Learn, understand, then decide whether you accept or reject.
Professor John W. Lee mentioned that the Persian Empire is presented as the enemy by more commonly accepted Greek historians several times in this course, and proceeds to explore its history on its own terms.
"Love Persian history and this book is great. The great courses never let me down!"
This is a great unbiased view of Persian history with lots of unknown facts from this learned lecturer. If you have a view on Greek history this audiobook offers a fair and fresh opposing view from the history writers from Ancient Greece and Alexander the Great.
"Great learning experience"
Great to get updated on Persia.
However, the lecturer seems to miss the point that empires tends to base their rule on " do as we say or you will be killed"
"fascinating insight into the unknown (for me!)"
The material is fascinating; well put together and well read.I know something of Egyptian, Greek and Roman history but very little of the Persian empire- other than the view that comes from Greek sources.This was an eye opener- not just about the Persian Empire, but also it's relationship to other things I know more about such as Thermopylae, Alexander the Great;...

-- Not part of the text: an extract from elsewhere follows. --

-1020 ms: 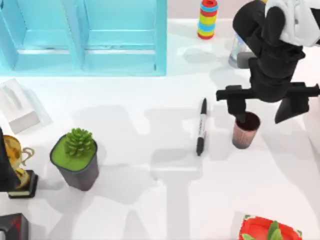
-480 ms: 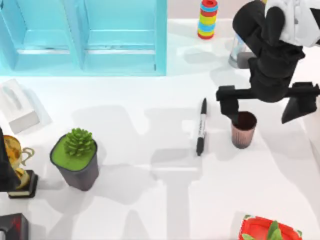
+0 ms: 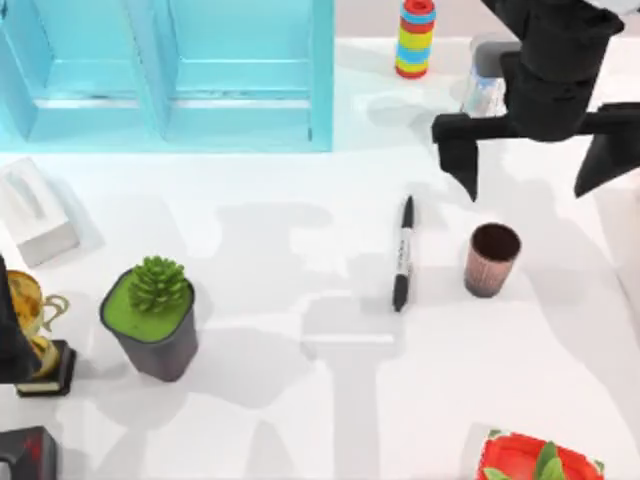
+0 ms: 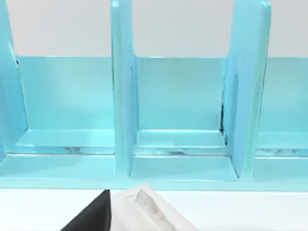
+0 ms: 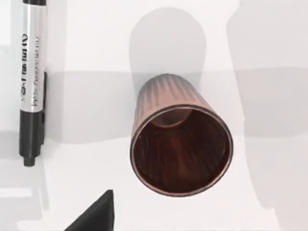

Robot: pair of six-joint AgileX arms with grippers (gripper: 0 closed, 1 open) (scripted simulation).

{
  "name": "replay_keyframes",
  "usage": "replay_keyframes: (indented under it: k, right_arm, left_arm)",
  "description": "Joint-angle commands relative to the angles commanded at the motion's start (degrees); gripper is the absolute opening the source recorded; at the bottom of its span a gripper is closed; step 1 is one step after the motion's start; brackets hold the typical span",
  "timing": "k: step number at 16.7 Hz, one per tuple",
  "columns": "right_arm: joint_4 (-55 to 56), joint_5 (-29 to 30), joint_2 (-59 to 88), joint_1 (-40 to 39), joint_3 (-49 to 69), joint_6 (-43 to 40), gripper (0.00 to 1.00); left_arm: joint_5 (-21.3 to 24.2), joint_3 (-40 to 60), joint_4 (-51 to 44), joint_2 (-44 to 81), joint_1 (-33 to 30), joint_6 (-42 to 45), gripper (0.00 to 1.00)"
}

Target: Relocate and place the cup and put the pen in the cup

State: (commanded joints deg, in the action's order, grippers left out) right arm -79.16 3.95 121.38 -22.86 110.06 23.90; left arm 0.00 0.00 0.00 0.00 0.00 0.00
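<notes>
At the far left edge of the table (image 3: 300,400) in the top view, a golden trophy (image 3: 30,320) is seen, partly covered by the dark body of the left arm (image 3: 10,330), which is parked there. Whether the left gripper's jaws are open or closed cannot be told. In the left wrist view, a light blue shelf unit (image 4: 183,144) is faced, with a white tissue box (image 4: 149,214) just below it. In the top view the tissue box (image 3: 35,215) lies near the left edge, in front of the shelf unit (image 3: 170,75). A dark grey plant pot (image 3: 152,315) holding a green succulent stands to the right of the trophy.

Right of centre, the pen (image 3: 402,252) is found lying flat on the table, its length running away from the viewer. In the right wrist view, the pen (image 5: 32,82) shows its white label band and lies beside the cup (image 5: 180,137), apart from it. The cup (image 3: 491,258) stands upright just to the right of the pen, free of any contact, its dark inside visible.

The right gripper (image 3: 538,150) is positioned above and behind the cup, jaws spread wide, with nothing held. A stack of coloured rings (image 3: 415,38) stands at the rear. A red item (image 3: 540,460) lies at the front right edge.
</notes>
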Motion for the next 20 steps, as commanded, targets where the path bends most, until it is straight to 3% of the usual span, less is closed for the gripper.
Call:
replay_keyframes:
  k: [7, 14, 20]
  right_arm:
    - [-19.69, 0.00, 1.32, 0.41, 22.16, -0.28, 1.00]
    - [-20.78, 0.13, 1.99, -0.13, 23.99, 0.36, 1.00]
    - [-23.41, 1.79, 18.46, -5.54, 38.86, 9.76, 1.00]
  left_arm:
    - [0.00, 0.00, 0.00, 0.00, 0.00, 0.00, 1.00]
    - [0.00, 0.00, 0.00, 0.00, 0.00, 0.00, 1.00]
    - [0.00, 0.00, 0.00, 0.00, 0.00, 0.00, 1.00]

I enjoyed all of this audio book: content and narration.
Details of things like Artemisia- the woman Persian leader; the strengths and weaknesses of various leaders -especially the Achaemenid period with the likes of Cyrus the Great, Cambyses, Darius, Xerxes, Artaxerxes...- people whom I'd heard of vaguely but knew very little about.
I kept making time to listen to this- a good sign for an audio book!
It's raised my interest to know more about the history of Asia- especially in a world of globalisation.
Good overview, interesting and engaging. It was refreshing to hear a different perspective and I learnt a lot.